### Exercise details
Present the lines below again, exactly as they stand.
┄┄┄┄┄┄
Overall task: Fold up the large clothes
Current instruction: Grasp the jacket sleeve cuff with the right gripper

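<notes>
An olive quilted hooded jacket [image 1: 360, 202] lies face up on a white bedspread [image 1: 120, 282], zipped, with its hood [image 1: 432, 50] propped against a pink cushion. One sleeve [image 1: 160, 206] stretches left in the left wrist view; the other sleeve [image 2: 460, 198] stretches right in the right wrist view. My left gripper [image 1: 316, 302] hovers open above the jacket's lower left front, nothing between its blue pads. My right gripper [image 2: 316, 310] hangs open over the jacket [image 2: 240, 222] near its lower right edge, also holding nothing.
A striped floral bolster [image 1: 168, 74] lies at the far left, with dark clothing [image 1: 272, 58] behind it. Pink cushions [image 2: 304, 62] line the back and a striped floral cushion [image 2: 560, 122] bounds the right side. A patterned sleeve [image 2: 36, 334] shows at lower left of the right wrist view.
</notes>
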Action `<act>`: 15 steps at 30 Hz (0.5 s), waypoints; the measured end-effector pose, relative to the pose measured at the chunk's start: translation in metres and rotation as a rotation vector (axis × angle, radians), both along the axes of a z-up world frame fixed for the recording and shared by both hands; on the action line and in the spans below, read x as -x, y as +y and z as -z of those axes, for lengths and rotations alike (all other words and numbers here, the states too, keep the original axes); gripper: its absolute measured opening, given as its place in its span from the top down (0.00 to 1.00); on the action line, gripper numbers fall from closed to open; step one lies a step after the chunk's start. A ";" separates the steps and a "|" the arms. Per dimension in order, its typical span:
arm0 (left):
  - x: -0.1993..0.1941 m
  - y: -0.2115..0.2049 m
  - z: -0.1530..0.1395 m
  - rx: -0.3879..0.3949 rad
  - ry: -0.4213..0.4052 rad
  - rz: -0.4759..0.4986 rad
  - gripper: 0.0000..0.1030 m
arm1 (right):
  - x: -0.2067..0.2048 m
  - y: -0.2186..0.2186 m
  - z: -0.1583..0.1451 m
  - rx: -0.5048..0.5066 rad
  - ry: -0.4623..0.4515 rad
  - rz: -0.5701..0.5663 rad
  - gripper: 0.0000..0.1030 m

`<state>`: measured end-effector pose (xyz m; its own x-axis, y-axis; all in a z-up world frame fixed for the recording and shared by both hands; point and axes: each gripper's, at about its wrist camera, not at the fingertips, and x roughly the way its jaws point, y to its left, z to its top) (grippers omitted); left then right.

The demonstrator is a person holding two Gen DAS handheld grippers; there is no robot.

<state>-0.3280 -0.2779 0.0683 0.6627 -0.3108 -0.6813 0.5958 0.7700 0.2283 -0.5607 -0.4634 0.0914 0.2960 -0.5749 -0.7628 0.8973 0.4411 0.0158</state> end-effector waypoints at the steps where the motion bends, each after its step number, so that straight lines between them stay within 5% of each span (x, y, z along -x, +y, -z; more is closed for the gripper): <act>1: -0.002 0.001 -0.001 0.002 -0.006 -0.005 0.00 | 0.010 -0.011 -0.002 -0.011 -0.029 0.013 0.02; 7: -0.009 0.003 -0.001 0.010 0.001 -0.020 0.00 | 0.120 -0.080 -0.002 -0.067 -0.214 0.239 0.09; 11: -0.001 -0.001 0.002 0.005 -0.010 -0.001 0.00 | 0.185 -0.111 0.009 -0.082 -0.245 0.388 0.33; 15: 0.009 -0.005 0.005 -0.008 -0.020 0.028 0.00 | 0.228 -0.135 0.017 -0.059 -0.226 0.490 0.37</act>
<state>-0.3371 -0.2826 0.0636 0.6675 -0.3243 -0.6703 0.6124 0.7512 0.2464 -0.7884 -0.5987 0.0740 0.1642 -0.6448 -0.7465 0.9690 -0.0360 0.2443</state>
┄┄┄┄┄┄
### Answer section
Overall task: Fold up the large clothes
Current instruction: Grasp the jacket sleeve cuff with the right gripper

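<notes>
An olive quilted hooded jacket [image 1: 360, 202] lies face up on a white bedspread [image 1: 120, 282], zipped, with its hood [image 1: 432, 50] propped against a pink cushion. One sleeve [image 1: 160, 206] stretches left in the left wrist view; the other sleeve [image 2: 460, 198] stretches right in the right wrist view. My left gripper [image 1: 316, 302] hovers open above the jacket's lower left front, nothing between its blue pads. My right gripper [image 2: 316, 310] hangs open over the jacket [image 2: 240, 222] near its lower right edge, also holding nothing.
A striped floral bolster [image 1: 168, 74] lies at the far left, with dark clothing [image 1: 272, 58] behind it. Pink cushions [image 2: 304, 62] line the back and a striped floral cushion [image 2: 560, 122] bounds the right side. A patterned sleeve [image 2: 36, 334] shows at lower left of the right wrist view.
</notes>
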Action `<act>`: 15 steps at 30 Hz (0.5 s), waypoints; the measured end-effector pose, relative to the pose measured at the chunk's start: translation in metres and rotation as a rotation vector (axis × angle, radians), both along the axes of a z-up world frame fixed for the recording and shared by both hands; on the action line and in the spans below, read x as -x, y as +y and z as -z of those axes, for lengths and rotations alike (all other words and numbers here, the states too, keep the original axes); gripper: its absolute measured opening, given as its place in its span from the top down (0.00 to 1.00); on the action line, gripper numbers fall from closed to open; step one lies a step after the chunk's start. A ";" separates the steps and a "|" the arms. Per dimension in order, its typical span:
arm0 (left):
  - x: -0.1993..0.1941 m
  - y: -0.2115..0.2049 m
  - z: -0.1530..0.1395 m
  - rx: -0.3879..0.3949 rad
  - ry: -0.4213..0.4052 rad
  - rz: -0.4759..0.4986 rad
  - gripper: 0.0000..0.1030 m
arm1 (right):
  - x: -0.2067..0.2048 m
  - y: -0.2186..0.2186 m
  - z: -0.1583..0.1451 m
  - rx: -0.5048..0.5066 rad
  - ry: -0.4623..0.4515 rad
  - rz: -0.5701..0.5663 rad
  - gripper: 0.0000..0.1030 m

`<state>`: measured end-effector pose (xyz m; its own x-axis, y-axis; all in a z-up world frame fixed for the recording and shared by both hands; point and axes: each gripper's, at about its wrist camera, not at the fingertips, and x roughly the way its jaws point, y to its left, z to its top) (grippers omitted); left then right.

The demonstrator is a person holding two Gen DAS handheld grippers; there is no robot.

<state>-0.3280 -0.2779 0.0683 0.6627 -0.3108 -0.6813 0.5958 0.7700 0.2283 -0.5607 -0.4634 0.0914 0.2960 -0.5749 -0.7628 0.8973 0.4411 0.0158</state> end-effector waypoints at the steps where the motion bends, each after its step number, so that straight lines between them stay within 5% of each span (x, y, z along -x, +y, -z; more is closed for the gripper): <act>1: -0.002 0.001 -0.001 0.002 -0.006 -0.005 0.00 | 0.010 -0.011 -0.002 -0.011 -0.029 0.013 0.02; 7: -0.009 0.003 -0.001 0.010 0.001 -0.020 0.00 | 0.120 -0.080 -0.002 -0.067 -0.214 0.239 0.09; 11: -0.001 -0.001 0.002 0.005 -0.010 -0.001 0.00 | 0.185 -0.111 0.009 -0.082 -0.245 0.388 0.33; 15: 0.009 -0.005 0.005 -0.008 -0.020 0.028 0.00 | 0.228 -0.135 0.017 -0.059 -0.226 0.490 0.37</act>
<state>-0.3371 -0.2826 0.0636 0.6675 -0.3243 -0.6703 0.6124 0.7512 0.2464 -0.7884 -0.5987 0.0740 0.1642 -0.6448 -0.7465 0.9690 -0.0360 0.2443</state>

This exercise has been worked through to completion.